It is not necessarily countries who are wealthier overall that always have the best
life expectancy rates. Many studies show that the more equitable the distribution of
wealth in a country – or the smaller the difference in income between rich and poor
people – the healthier the population is. So those countries who have the fairest
sharing of income have the best life expectancy, both for people with the highest and lowest
incomes.
In what parts of the world is the life expectancy higher?
Japan is often used as an example. Over a 30-year period, Japan moved from being a
country with high infant death rates and low life expectancy, to having the lowest infant
death rate and one of the highest life expectancies.
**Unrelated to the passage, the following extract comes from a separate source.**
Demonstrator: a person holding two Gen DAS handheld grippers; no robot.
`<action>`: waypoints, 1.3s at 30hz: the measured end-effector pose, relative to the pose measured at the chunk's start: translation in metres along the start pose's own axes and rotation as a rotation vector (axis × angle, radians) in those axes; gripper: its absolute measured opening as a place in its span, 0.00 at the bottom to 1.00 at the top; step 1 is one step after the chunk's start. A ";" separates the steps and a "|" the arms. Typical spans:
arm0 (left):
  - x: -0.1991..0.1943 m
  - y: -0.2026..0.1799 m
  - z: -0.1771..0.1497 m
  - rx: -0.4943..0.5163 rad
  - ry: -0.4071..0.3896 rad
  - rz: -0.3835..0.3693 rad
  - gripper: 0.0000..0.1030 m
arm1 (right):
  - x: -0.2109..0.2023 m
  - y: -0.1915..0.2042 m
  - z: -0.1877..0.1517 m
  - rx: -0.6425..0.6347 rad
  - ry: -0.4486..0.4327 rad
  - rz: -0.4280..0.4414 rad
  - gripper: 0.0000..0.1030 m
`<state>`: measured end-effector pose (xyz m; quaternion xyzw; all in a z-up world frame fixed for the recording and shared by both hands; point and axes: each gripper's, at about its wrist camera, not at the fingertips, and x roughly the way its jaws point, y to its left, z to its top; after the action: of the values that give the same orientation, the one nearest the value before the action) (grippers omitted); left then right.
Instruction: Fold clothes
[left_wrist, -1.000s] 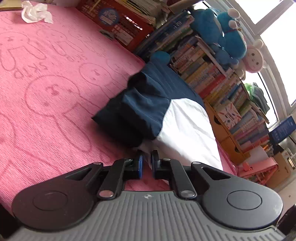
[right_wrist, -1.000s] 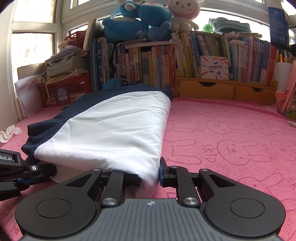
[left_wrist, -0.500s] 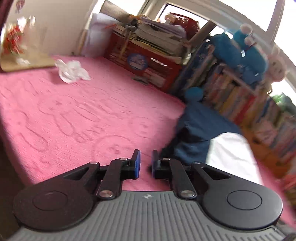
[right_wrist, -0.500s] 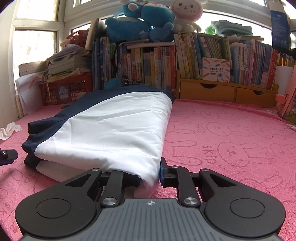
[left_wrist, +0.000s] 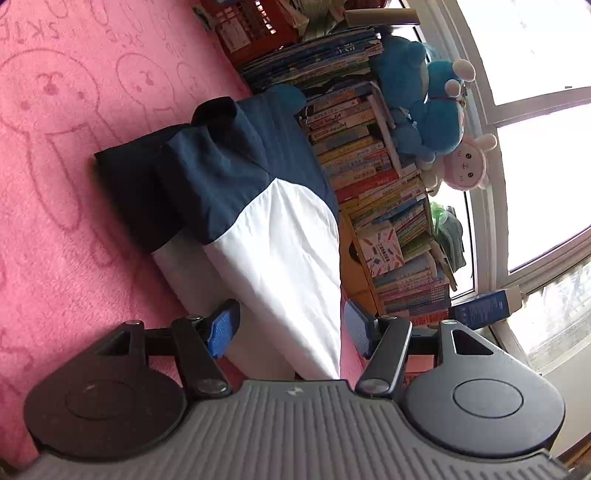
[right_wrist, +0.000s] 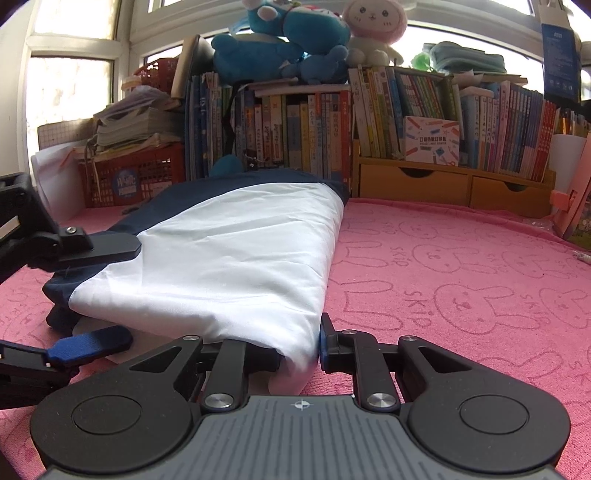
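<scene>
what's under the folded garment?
The garment lies on the pink bunny-print cloth, which shows all around it. A lower white layer peeks out at its near edge. Whatever lies beneath the middle is covered.

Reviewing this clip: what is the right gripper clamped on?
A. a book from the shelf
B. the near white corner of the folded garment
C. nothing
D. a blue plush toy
B: in the right wrist view the right gripper has its fingers pressed on the white corner of the folded navy-and-white garment lying on the pink blanket.
</scene>
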<state>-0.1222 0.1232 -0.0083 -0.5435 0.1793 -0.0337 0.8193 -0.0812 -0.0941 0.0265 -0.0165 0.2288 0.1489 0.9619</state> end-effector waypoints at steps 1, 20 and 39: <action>0.001 -0.002 0.001 0.014 -0.027 0.021 0.57 | 0.000 0.000 0.000 -0.002 -0.001 -0.001 0.19; 0.007 -0.019 0.014 0.338 -0.280 0.268 0.09 | 0.001 0.007 -0.001 -0.043 -0.004 -0.016 0.21; -0.011 -0.013 -0.001 0.426 -0.220 0.304 0.12 | -0.015 -0.009 0.001 -0.045 -0.047 -0.061 0.15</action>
<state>-0.1313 0.1200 0.0055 -0.3261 0.1578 0.1117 0.9253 -0.0907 -0.1068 0.0335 -0.0417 0.2023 0.1249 0.9704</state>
During the same period the Japanese economy strengthened, and incomes increased. As
well, Japan developed a very equitable distribution of wealth. Of all industrial
countries, Japan now has the smallest difference in income between the top and bottom 20
per cent of earners.
How do we compare here in Canada?
Interestingly, Japan spends a much lower percentage of its resources on health care
than Canadians or Americans do. While Japan spends only 6.8 per cent of its gross domestic
product on health care, Canada spends about 10 per cent. In 1998, Japan’s infant
death rate was 4 of every 1,000 infants under one year old. This is compared to almost 6
in Canada, and 7 in the US.
In Canada, government social programs and the income tax system have had some effect in
reducing the income gap, but more needs to be done to reduce these major differences in
income. In recent years, the disparity between rich and poor has been increasing. For
example, in 1994 the richest 10 per cent of Canadian families’ average total income
was 8.7 times that of the poorest 10 per cent of families; by 1996 it was 10.2 times
greater.
What can we do to improve Canadians’ life expectancy?
As we’ve seen, one way to improve the overall health of our citizens – all of
our citizens – is to ensure that our wealth is distributed equitably. Among other
things, this involves putting taxes and other policies in place that regulate how
resources are distributed, in order to minimize the gap between the rich and the poor.